Fifth-century bronze shoes recreated : Researchers studied the remarkable artifacts in detail for over two years
The shoes, made 1,500 years ago, still sparkled and their details were visible.
Gilt-bronze shoes have been found in Korea before, but none were so intricately decorated and well preserved.
The tips of the shoes, in particular, were decorated with a dragon that looked like it was about to leap. The footwear also featured patterns of lotus flowers and goblin-like creatures.
For the past two years or so, researchers at the Naju National Research Institute of Cultural Heritage studied the shoes in detail. They resorted to modern techniques, like 3-D scanning, X-rays and CT scans, to find out how artisans of the time created this pair of remarkable shoes.
Recreated their way
They learned that artisans used copper boards that were 0.5 millimeters (0.02 inches) thick and covered them with a micro-thin layer of 99 percent pure gold.
Researchers at the Naju National Research Institute of Cultural Heritage announced earlier this month that the various patterns were made with two techniques: One is cutting out part of the board and the other is creating a dotted line with triangle-shaped marks.

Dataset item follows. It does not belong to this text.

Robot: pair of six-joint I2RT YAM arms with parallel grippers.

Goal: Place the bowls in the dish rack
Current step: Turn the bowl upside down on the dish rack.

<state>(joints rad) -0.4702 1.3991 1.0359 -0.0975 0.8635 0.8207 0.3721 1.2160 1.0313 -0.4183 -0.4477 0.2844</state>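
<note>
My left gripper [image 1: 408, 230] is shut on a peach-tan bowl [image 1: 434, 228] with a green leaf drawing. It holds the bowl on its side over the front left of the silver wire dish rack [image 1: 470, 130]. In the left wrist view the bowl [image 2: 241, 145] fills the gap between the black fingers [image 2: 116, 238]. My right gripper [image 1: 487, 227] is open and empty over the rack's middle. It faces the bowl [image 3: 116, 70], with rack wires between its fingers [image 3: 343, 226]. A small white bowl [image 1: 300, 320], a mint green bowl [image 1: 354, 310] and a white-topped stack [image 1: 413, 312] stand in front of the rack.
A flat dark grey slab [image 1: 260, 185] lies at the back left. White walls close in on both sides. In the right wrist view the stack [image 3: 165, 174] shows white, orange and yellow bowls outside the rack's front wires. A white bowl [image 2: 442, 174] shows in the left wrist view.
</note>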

Based on their findings, they made a replica of the shoes.
“Usually when making a replica, [researchers] would focus on creating the shapes and the colors the same as the original,” Jeon Yong-ho, a researcher at Naju National Research Institute of Cultural Heritage said. “But for the gilt-bronze shoes, we also made sure the materials and the techniques for the recreation were the same as when they were made 1,500 years ago.”
This is why they did not resort to electroplating to plate the copper with gold.
Instead, researchers used the traditional technique that Korean artisans in the fifth century used, known as the “mercury amalgam” technique. They would mix mercury and gold powder and apply heat as strong as 365 degrees Celsius (689 degrees Fahrenheit) to glue gold powder onto the copper surface. In this technique, mercury acts as an adhesive.
Gifts fit for a king
O Dong-seon, a researcher at Naju National Research Institute of Cultural Heritage, said they used 58 grams (2.04 ounces) of 99 percent pure gold to make the replica. It is currently on view at the research institute’s exhibition hall.
The gilt-bronze shoes were found from a tomb that hadn’t been robbed. They were found together with other gold and jade jewelry, weapons, a harness and pottery, suggesting that the tomb’s occupant was likely one of the rulers of Mahan, a confederacy of statelets that existed beginning in the first century B.C. at the southern end of the peninsula.
The pottery pieces found in particular were of the styles of Baekje as well as Gaya, a confederacy of territories in southern Korea between the first and sixth centuries. Observers believe they were likely a gift to the tomb’s occupant, who obviously had influence over the more famous Three Kingdoms of Goguryeo, Silla, and Baekje, that existed in Korea at the same time.
The shoes, which are Baekje-style, were also likely a gift to the Mahan ruler who was buried there.
The shoes are evidently oversized and scholars believe they weren’t for daily wear, but rather for a ritual.
They added that the shoes likely represented the hope that the dead’s spirit would move to a better place.